Les doses suivantes ont fait l’objet d’études scientifiques :

ADULTES :
PAR VOIE ORALE :

  • Pour diabète de type 2 :
  • Extrait de Touchi 300 mg trois fois par jour pendant 3-6 mois. Le Touchi est un aliment traditionnel chinois préparé à partir de fèves de soja.
  • Coques de soja fibreuses 26 grammes par jour pendant 4 semaines. Des doses uniques de fibres de soja de 7 à 10 grammes ont également été utilisées.
  • 30 grammes de protéines de soja, contenant 132 mg de phytoestrogènes, par jour pendant 12 semaines au maximum.
  • Pour le diabète pendant la grossesse : Protéines 0,8 g/kg par jour pendant 6 semaines, dont 35 % de protéines de soja sous forme de protéines de soja texturées (Sobhan), 35 % de protéines animales et 30 % d’autres protéines végétales.
  • Pour un taux de cholestérol élevé : 20-50 grammes par jour de protéines de soja.
  • Pour hypertension . 18-66 grammes de protéines de soja, contenant 34-143 mg d’isoflavones, par jour jusqu’à 12 semaines a été utilisé. De plus, 4,5 grammes de peptide de soja noir par jour pendant 8 semaines ont également été utilisés.
  • Pour le syndrome du côlon irritable . Du soja contenant 40 mg d’isoflavones par jour pendant 6 semaines a été utilisé.
  • Pour les protéines dans l’urine des personnes atteintes de maladie rénale : un régime alimentaire limité à 700-800 mg/kg de protéines de soja par jour a été utilisé.
  • Pour les symptômes de la ménopause tels que les bouffées de chaleur :
  • 15-60 grammes par jour de protéines de soja fournissant 34-80 mg d’isoflavones.
  • extraits concentrés d’isoflavones de soja fournissant 35-200 mg/jour d’isoflavones.
  • Genistein, une isoflavone de soja : 54 mg par jour.
  • Pour les symptômes de la ménopause tels que la dépression : 100 mg de soja contenant 50 mg d’isoflavones ont été utilisés avec 50 mg de sertraline par jour.
  • Pour réduire le poids corporel pendant la ménopause : Des isoflavones de soja à raison de 100 mg par jour pendant 6 mois au maximum ont été utilisées.
  • Pour le syndrome métabolique . 30 grammes de noix de soja par jour dans le cadre d’une alimentation riche en fruits et légumes pendant 8 semaines a été utilisé.
  • Pour prévenir la faiblesse des os (ostéoporose) : 40 grammes par jour de protéines de soja contenant 2 à 2,25 mg d’isoflavones par gramme ont été utilisés pendant 3 à 6 mois. L’extrait de soja 1 gramme contenant 80 mg d’isoflavones est utilisé depuis un an.

ENFANTS :

  • Pour la diarrhée du nourrisson : Une formule enrichie de fibres de soja contenant de 18 à 20 grammes de protéines de soja par litre a été utilisée.

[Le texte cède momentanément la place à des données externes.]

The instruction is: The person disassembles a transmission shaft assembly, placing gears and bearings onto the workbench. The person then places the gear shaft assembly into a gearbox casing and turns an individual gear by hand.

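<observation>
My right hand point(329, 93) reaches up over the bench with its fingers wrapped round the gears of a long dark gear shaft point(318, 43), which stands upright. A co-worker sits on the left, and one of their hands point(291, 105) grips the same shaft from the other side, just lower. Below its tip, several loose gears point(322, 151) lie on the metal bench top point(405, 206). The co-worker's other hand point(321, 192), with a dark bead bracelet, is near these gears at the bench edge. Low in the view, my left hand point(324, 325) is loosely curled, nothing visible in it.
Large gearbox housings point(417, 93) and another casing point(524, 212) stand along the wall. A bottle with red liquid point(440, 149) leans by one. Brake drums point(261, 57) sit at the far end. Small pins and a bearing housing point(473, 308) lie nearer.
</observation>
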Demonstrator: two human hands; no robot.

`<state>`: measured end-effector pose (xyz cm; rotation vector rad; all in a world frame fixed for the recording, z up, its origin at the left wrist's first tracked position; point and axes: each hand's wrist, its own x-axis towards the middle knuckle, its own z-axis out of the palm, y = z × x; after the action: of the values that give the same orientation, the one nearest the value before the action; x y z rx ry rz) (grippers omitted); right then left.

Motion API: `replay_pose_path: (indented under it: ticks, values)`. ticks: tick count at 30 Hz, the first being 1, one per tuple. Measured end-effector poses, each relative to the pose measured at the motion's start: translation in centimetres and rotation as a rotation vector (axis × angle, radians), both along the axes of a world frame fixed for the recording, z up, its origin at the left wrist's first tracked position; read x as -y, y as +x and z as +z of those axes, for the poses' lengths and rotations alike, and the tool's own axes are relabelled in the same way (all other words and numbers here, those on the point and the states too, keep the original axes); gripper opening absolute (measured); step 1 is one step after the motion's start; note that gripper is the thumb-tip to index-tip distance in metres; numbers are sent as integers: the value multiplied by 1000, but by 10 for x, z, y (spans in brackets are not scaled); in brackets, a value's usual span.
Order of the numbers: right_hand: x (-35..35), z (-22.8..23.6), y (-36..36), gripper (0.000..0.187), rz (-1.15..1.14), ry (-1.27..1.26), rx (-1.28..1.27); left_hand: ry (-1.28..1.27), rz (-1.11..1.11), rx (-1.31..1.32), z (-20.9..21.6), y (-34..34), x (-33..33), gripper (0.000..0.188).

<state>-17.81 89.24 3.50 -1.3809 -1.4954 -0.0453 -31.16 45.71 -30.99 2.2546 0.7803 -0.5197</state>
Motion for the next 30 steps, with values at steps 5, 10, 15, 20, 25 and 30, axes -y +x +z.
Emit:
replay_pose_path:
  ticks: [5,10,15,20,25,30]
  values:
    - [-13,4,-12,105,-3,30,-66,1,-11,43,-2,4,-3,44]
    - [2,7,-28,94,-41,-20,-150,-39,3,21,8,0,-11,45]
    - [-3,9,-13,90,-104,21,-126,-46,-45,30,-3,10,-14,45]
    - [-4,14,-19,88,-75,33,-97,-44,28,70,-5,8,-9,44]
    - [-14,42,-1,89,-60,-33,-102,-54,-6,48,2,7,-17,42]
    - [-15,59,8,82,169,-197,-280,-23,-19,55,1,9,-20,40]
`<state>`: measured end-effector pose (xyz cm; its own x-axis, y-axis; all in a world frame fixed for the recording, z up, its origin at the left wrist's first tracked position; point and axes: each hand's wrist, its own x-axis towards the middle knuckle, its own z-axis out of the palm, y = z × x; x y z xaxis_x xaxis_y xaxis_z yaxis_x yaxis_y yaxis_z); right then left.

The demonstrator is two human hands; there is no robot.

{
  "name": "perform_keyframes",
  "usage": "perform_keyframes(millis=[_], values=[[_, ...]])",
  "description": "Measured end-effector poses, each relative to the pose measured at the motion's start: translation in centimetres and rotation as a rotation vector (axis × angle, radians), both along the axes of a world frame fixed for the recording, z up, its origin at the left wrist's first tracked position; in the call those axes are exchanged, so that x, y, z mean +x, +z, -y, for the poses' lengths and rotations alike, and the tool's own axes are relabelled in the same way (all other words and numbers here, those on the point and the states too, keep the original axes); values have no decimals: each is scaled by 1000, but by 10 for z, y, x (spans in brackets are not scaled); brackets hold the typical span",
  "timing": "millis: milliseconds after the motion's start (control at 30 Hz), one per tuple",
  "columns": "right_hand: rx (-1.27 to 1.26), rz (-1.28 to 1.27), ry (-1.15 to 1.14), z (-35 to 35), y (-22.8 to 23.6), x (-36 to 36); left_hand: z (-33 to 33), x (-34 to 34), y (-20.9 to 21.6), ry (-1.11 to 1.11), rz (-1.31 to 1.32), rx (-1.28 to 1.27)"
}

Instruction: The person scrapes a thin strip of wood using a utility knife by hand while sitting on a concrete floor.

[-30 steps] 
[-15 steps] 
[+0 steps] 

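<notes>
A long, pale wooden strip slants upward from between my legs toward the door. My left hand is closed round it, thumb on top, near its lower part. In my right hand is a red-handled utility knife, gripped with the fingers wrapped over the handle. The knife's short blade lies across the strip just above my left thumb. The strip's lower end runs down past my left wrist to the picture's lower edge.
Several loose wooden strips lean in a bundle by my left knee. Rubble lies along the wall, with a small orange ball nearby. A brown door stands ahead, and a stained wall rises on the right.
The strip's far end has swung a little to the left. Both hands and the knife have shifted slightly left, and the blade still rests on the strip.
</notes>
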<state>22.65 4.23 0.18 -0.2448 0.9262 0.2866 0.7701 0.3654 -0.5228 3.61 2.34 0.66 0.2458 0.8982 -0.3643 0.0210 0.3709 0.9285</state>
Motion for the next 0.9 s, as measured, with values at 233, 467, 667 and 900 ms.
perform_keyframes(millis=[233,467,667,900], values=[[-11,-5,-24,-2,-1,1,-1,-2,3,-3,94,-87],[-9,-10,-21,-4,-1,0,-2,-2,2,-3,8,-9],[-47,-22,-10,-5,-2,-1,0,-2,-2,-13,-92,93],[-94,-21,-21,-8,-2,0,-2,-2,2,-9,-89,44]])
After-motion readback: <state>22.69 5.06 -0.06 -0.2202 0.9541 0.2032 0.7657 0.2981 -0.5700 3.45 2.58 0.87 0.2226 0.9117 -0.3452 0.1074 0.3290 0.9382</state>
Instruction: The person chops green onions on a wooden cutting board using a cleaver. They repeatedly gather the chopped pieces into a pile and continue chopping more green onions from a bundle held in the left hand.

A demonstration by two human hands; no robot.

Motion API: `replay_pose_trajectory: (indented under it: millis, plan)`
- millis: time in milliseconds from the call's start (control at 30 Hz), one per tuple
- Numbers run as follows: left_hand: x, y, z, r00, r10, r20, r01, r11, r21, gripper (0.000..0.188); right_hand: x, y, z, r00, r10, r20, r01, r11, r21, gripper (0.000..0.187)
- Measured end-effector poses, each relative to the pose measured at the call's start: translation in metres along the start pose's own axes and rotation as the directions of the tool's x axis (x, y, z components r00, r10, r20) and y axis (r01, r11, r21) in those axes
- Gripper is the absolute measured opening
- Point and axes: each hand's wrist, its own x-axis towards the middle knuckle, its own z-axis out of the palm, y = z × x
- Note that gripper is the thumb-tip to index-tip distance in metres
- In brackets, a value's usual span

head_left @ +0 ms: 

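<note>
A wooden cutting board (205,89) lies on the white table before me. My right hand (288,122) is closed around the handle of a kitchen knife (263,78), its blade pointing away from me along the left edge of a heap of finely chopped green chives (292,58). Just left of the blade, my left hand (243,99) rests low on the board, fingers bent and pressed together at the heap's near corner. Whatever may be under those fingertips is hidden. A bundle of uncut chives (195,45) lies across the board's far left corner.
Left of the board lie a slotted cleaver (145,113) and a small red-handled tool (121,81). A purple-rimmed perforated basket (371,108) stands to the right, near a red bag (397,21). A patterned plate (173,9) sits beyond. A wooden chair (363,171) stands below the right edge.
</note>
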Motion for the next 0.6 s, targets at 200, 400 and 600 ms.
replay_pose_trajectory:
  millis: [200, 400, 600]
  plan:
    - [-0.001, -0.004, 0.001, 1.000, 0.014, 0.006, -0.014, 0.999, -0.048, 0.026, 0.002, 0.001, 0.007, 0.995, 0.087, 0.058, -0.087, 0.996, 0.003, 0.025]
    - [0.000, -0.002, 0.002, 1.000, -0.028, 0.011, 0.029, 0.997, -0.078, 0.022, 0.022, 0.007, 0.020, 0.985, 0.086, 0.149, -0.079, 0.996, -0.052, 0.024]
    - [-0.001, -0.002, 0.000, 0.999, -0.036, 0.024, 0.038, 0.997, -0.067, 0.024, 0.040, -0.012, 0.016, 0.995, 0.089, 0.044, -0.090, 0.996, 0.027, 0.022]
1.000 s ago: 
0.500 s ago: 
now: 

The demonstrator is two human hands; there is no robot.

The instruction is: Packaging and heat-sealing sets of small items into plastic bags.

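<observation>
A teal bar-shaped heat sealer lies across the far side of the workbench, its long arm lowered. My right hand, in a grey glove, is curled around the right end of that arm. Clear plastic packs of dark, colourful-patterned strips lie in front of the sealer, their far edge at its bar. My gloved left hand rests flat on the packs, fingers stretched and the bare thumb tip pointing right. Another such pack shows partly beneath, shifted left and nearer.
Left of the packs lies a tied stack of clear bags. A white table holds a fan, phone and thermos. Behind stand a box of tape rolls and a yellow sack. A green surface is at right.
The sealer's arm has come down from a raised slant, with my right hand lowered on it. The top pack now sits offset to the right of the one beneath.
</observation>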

Les aliments à base de soja contiennent des quantités variables d’isoflavones. La farine de soja contient 2,6 mg d’isoflavones par gramme de farine de soja, les fèves de soja fermentées contiennent 1,3 mg par gramme, les fèves de soja cuites contiennent 0,6 mg par gramme, le lait de soja contient 0,4 mg par gramme, le caillé de soja contient 0,5 mg par gramme, le caillé de soja frit contient 0,7 mg par gramme, la pâte de soja contient 0,4 mg par gramme, la sauce soja en contient 0,016 mg.